■ ACTIVITY: Repeat all the data word for word.

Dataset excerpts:
= = = = = = =

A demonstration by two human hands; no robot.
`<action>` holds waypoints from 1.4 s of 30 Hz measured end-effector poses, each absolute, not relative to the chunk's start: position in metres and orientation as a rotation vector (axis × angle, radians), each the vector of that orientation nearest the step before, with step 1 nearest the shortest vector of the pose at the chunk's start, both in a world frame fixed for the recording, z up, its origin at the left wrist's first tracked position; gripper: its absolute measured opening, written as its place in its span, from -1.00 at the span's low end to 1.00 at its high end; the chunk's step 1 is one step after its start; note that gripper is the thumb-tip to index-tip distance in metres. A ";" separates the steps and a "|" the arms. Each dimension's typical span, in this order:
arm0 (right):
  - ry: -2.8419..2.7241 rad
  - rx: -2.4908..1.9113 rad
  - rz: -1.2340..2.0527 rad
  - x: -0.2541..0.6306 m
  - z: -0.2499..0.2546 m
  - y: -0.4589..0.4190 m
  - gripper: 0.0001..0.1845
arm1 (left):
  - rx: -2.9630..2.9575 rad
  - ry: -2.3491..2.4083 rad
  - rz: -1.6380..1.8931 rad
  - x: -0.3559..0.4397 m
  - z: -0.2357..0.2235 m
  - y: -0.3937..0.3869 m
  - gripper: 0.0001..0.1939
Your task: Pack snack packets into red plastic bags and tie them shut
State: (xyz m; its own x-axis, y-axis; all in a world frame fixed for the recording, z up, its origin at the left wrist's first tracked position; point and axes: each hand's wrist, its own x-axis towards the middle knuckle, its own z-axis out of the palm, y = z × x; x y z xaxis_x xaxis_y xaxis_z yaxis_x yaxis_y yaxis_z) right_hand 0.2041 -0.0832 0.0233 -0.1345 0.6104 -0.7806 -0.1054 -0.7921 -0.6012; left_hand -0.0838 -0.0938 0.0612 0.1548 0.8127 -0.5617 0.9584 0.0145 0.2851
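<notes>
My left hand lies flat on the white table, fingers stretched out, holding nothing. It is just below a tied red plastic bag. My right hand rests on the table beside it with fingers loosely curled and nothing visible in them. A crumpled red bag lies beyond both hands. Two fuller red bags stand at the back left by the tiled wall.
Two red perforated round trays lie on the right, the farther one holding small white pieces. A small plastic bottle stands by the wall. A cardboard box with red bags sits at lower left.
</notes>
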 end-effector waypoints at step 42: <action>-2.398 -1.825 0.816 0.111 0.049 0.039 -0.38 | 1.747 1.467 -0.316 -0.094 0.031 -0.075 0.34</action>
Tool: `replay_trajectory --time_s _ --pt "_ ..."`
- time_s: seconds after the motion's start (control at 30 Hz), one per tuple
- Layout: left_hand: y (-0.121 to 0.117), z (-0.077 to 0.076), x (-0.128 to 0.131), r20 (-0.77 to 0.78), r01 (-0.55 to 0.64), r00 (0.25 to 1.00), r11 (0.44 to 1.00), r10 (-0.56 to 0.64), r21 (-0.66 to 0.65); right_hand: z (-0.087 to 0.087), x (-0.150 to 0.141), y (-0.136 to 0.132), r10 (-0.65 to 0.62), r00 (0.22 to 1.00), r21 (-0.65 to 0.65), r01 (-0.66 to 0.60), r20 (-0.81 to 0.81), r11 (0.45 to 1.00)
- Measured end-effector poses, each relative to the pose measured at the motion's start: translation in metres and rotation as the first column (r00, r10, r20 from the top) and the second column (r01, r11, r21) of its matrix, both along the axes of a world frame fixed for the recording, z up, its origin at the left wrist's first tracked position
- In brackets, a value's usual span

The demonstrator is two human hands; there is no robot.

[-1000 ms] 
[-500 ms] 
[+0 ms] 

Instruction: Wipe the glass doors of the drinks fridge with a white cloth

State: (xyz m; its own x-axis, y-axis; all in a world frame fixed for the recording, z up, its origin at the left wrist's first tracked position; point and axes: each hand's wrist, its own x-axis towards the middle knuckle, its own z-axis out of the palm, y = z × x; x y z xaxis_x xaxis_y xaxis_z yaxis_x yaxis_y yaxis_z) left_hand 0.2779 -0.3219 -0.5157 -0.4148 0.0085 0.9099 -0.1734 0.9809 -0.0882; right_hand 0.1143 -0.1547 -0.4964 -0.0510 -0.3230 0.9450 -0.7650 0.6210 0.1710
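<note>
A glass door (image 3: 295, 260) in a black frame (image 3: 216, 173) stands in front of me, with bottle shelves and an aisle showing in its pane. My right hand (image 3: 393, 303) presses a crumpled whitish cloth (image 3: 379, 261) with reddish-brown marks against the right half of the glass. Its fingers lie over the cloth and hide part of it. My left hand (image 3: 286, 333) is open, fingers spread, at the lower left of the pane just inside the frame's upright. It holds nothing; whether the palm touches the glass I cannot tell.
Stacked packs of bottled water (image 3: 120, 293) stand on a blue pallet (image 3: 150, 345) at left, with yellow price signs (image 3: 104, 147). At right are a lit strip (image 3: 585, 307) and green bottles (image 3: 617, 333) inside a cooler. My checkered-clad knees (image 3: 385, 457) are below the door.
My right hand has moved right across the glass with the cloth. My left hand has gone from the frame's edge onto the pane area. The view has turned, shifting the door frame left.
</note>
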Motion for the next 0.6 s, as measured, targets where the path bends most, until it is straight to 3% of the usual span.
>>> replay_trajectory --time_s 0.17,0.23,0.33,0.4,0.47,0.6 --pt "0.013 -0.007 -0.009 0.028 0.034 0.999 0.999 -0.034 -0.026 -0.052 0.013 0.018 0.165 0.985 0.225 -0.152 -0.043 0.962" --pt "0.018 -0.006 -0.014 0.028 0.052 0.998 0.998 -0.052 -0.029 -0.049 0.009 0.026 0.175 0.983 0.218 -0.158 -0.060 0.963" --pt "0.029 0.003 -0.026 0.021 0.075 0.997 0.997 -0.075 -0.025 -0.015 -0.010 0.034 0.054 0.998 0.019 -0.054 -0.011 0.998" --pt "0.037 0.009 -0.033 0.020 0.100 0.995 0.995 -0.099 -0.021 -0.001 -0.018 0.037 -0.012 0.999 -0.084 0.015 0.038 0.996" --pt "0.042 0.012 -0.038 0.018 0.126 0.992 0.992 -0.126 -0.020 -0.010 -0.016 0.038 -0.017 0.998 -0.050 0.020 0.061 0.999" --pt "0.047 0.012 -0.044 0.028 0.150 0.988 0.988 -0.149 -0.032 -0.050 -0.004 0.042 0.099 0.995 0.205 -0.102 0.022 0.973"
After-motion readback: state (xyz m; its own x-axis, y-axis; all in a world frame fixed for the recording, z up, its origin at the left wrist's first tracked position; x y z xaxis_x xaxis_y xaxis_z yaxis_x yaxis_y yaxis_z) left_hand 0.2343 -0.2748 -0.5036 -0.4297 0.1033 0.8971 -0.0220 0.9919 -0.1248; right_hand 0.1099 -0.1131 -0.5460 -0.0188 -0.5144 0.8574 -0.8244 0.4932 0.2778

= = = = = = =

■ RESULT OF THE TASK:
A demonstration by two human hands; no robot.
`<action>` holds waypoints from 1.4 s of 30 Hz measured end-effector poses, each absolute, not relative to the chunk's start: position in metres and orientation as a rotation vector (axis × angle, radians), each the vector of that orientation nearest the step before, with step 1 nearest the shortest vector of the pose at the chunk's start, both in a world frame fixed for the recording, z up, its origin at the left wrist's first tracked position; gripper: its absolute measured opening, written as its place in its span, from -1.00 at the span's low end to 1.00 at its high end; the chunk's step 1 is one step after its start; note that gripper is the thumb-tip to index-tip distance in metres. A ";" separates the steps and a "|" the arms. Each dimension's typical span, in this order:
arm0 (right):
  - ry: -2.8419..2.7241 rad
  - rx: -2.4908..1.9113 rad
  - rz: -1.2340..2.0527 rad
  - x: -0.2541..0.6306 m
  - z: -0.2499..0.2546 m
  - y: -0.4589..0.4190 m
  - gripper: 0.0001..0.1845
arm1 (left):
  - rx: -2.9630..2.9575 rad
  - ry: -2.3491..2.4083 rad
  - rz: -1.6380..1.8931 rad
  - x: -0.3559..0.4397 m
  - z: -0.2357..0.2235 m
  - y: -0.3937..0.3869 m
  - gripper: 0.0001..0.1939
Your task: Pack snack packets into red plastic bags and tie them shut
State: (xyz m; its own x-axis, y-axis; all in a world frame fixed for the recording, z up, its origin at the left wrist's first tracked position; point and axes: each hand's wrist, its own x-axis towards the middle knuckle, its own z-axis out of the palm, y = z × x; x y z xaxis_x xaxis_y xaxis_z yaxis_x yaxis_y yaxis_z) right_hand 0.2041 -0.0832 0.0233 -0.1345 0.6104 -0.7806 -0.1054 -0.7921 -0.6012; left_hand -0.0838 -0.0938 0.0612 0.1548 0.8127 -0.5617 0.9584 0.0145 0.2851
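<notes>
My left hand lies flat on the white table, fingers stretched out, holding nothing. It is just below a tied red plastic bag. My right hand rests on the table beside it with fingers loosely curled and nothing visible in them. A crumpled red bag lies beyond both hands. Two fuller red bags stand at the back left by the tiled wall.
Two red perforated round trays lie on the right, the farther one holding small white pieces. A small plastic bottle stands by the wall. A cardboard box with red bags sits at lower left.
</notes>
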 end-effector waypoints at step 42: <action>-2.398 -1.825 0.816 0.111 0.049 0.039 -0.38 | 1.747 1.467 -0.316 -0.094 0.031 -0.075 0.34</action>
Tool: `replay_trajectory --time_s _ --pt "_ ..."`
- time_s: seconds after the motion's start (control at 30 Hz), one per tuple
- Layout: left_hand: y (-0.121 to 0.117), z (-0.077 to 0.076), x (-0.128 to 0.131), r20 (-0.77 to 0.78), r01 (-0.55 to 0.64), r00 (0.25 to 1.00), r11 (0.44 to 1.00), r10 (-0.56 to 0.64), r21 (-0.66 to 0.65); right_hand: z (-0.087 to 0.087), x (-0.150 to 0.141), y (-0.136 to 0.132), r10 (-0.65 to 0.62), r00 (0.22 to 1.00), r21 (-0.65 to 0.65), r01 (-0.66 to 0.60), r20 (-0.81 to 0.81), r11 (0.45 to 1.00)
- Measured end-effector poses, each relative to the pose measured at the motion's start: translation in metres and rotation as the first column (r00, r10, r20 from the top) and the second column (r01, r11, r21) of its matrix, both along the axes of a world frame fixed for the recording, z up, its origin at the left wrist's first tracked position
- In brackets, a value's usual span

The demonstrator is two human hands; there is no robot.

[-1000 ms] 
[-500 ms] 
[+0 ms] 

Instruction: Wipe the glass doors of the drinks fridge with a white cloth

State: (xyz m; its own x-axis, y-axis; all in a world frame fixed for the recording, z up, its origin at the left wrist's first tracked position; point and axes: each hand's wrist, its own x-axis towards the middle knuckle, its own z-axis out of the palm, y = z × x; x y z xaxis_x xaxis_y xaxis_z yaxis_x yaxis_y yaxis_z) left_hand 0.2779 -0.3219 -0.5157 -0.4148 0.0085 0.9099 -0.1734 0.9809 -0.0882; right_hand 0.1143 -0.1547 -0.4964 -0.0510 -0.3230 0.9450 -0.7650 0.6210 0.1710
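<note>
A glass door (image 3: 295, 260) in a black frame (image 3: 216, 173) stands in front of me, with bottle shelves and an aisle showing in its pane. My right hand (image 3: 393, 303) presses a crumpled whitish cloth (image 3: 379, 261) with reddish-brown marks against the right half of the glass. Its fingers lie over the cloth and hide part of it. My left hand (image 3: 286, 333) is open, fingers spread, at the lower left of the pane just inside the frame's upright. It holds nothing; whether the palm touches the glass I cannot tell.
Stacked packs of bottled water (image 3: 120, 293) stand on a blue pallet (image 3: 150, 345) at left, with yellow price signs (image 3: 104, 147). At right are a lit strip (image 3: 585, 307) and green bottles (image 3: 617, 333) inside a cooler. My checkered-clad knees (image 3: 385, 457) are below the door.
My right hand has moved right across the glass with the cloth. My left hand has gone from the frame's edge onto the pane area. The view has turned, shifting the door frame left.
</note>
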Motion for the next 0.6 s, as measured, targets where the path bends most, until it is straight to 3% of the usual span.
>>> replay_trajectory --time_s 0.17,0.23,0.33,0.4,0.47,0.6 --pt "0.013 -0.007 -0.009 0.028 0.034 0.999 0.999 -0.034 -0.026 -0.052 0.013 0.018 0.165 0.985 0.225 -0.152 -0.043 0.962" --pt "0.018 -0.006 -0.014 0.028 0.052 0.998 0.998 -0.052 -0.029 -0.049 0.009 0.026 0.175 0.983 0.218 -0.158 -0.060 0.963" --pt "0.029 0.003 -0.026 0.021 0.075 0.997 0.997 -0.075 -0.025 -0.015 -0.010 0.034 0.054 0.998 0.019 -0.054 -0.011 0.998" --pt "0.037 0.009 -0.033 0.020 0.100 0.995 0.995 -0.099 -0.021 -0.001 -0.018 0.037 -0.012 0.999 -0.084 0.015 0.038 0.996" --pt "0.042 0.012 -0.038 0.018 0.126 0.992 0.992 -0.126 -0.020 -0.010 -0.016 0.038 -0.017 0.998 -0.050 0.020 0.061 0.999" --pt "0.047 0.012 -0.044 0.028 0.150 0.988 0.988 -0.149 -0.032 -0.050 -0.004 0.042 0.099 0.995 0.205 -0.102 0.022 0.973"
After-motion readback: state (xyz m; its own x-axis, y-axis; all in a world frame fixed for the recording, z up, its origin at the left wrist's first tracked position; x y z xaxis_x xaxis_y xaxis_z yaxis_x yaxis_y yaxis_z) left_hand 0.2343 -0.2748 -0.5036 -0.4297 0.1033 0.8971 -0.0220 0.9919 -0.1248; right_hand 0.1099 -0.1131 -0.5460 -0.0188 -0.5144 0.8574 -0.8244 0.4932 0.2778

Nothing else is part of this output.